Whether called “concerto” or not, this is written as chamber music, and the ICE-Serkin combination gave it the transparency, the pinpoint alacrity which a full almost stringless Boston Symphony Orchestra could never achieve.
Mr. Serkin, as always, gave it his all. But in the previous performance, one could hear all the Baroque-style counterpoint as well as the percussive bounce. Here, the counterpoint was lost amidst the full orchestral brunt.
After the intermission, though, Mr. Denève was at the height of his powers in that most popular of all Shostakovich symphonies. We have all heard marvelous performances of this work. (And I’m not thinking of the finale, which is failproof!) But Mr. Denève, again beginning almost imperceptibly, perhaps a little on the slow side, drove up the orchestra in a crescendo so subtle that we didn’t even realize how fervently the orchestra was playing until it was full upon us.
The Scherzo was more than sarcastic. It was cutting, ironic, it skirted on Mahler sarcasm but then cut through to become almost fearlessly mordant.
As for the Largo, Mr. Denève simply allowed the Boston Symphony strings to do their work with a sound both luscious and agonizing at one time.

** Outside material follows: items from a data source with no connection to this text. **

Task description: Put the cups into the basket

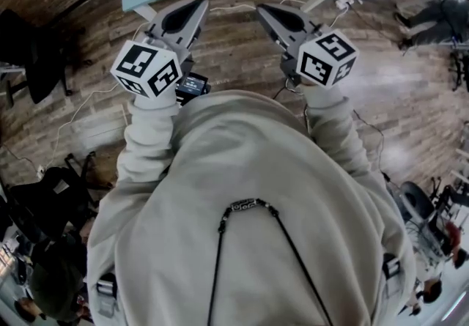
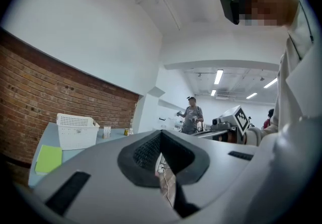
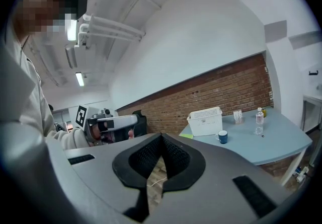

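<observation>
1. Grey left gripper point(image 2: 161, 135) has its black-padded jaws pressed together on nothing. The grey right gripper point(image 3: 161, 138) is likewise closed and empty.
2. One dark-blue cup point(image 3: 222, 137) stands upright, mouth up, on the pale-blue counter point(image 3: 271, 142). Its handle is turned toward the white perforated plastic basket point(image 3: 205, 121) just beside it.
3. Near the cup, a clear plastic bottle point(image 3: 259, 121) stands upright; its label is too small to read.
4. Black-and-white square markers cover the left gripper's cube point(image 1: 146, 68).

No words, numbers or brand names can be read anywhere. The only signs are black-and-white square code patterns on the left marker cube point(image 1: 146, 68) and right marker cube point(image 1: 327, 58), upper head view. The bottle point(image 3: 259, 121) label is too small to read.
</observation>
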`<state>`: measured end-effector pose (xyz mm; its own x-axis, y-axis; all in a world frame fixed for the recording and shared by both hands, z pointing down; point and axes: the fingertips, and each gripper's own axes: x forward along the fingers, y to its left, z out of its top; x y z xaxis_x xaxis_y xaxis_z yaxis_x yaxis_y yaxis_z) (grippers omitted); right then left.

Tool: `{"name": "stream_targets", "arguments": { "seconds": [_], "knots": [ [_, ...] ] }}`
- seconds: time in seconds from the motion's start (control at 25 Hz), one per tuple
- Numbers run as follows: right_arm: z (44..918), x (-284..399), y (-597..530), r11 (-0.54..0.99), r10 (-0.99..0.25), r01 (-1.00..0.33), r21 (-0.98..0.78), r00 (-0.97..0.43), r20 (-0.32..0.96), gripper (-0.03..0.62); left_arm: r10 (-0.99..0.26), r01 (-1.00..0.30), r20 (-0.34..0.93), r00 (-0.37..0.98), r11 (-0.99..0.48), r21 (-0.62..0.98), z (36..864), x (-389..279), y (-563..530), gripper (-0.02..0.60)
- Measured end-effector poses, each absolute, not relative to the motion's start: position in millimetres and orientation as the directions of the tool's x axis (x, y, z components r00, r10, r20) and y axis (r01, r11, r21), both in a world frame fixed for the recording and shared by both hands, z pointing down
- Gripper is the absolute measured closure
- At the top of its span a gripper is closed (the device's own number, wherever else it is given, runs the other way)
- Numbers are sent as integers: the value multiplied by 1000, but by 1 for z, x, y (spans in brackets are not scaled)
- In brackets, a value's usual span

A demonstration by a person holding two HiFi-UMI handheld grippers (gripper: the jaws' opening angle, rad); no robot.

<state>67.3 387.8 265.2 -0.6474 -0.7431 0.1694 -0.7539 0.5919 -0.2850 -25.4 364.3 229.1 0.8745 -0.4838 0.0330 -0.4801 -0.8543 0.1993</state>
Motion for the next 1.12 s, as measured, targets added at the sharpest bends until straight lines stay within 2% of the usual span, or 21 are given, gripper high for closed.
{"name": "stream_targets", "arguments": {
  "seconds": [0.2,0.4,0.56,0.84,1.12],
  "knots": [
    [272,84,393,602,-727,-722,-341,-673,139,582,-476,-485,94,874,-852,197,239,-1,364,586],
    [285,95,405,649,-677,-687,-326,-718,163,582,-490,-504,119,863,-853,138,240,23,369,586],
    [295,105,402,635,-680,-675,-376,-719,144,582,-511,-530,146,847,-832,161,243,22,363,586],
    [310,91,388,656,-632,-638,-404,-756,169,582,-535,-554,147,832,-809,198,252,16,344,586],
    [306,88,354,642,-648,-657,-395,-740,177,582,-521,-536,127,844,-817,211,251,19,304,586]
  ]
}}
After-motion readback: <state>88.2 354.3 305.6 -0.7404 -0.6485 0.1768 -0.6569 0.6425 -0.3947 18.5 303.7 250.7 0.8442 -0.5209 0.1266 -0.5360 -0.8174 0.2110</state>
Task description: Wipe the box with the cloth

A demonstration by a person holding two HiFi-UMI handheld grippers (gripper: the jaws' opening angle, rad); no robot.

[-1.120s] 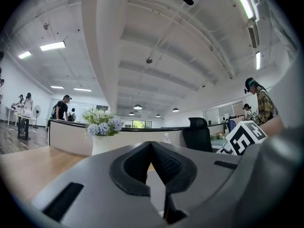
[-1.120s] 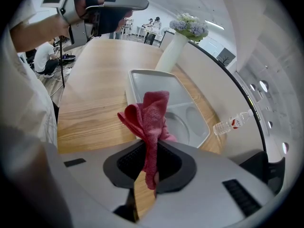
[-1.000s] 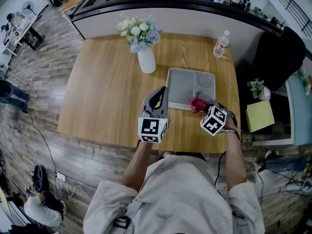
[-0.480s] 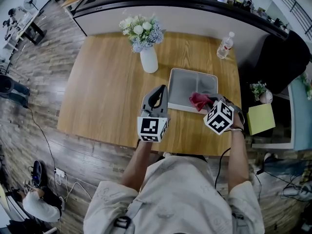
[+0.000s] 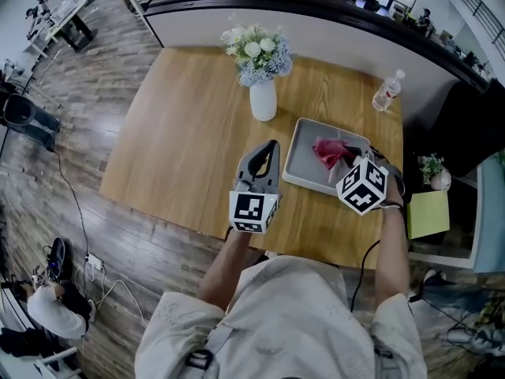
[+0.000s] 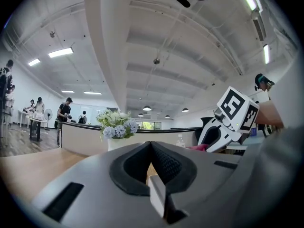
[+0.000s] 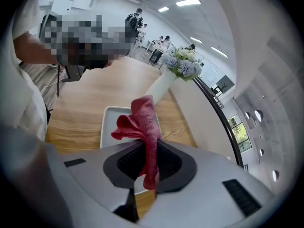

Mr. Denève not only appeared for the first time at Carnegie Hall, but had never conducted the Boston Symphony before. That orchestra, though, with its long history of French conductors, played extra beautifully for him. Hopefully he will return to New York. Alan Gilbert has done wonders with our own Phil, but Mr. Denève might well show a different color, different nuances with our own ensemble.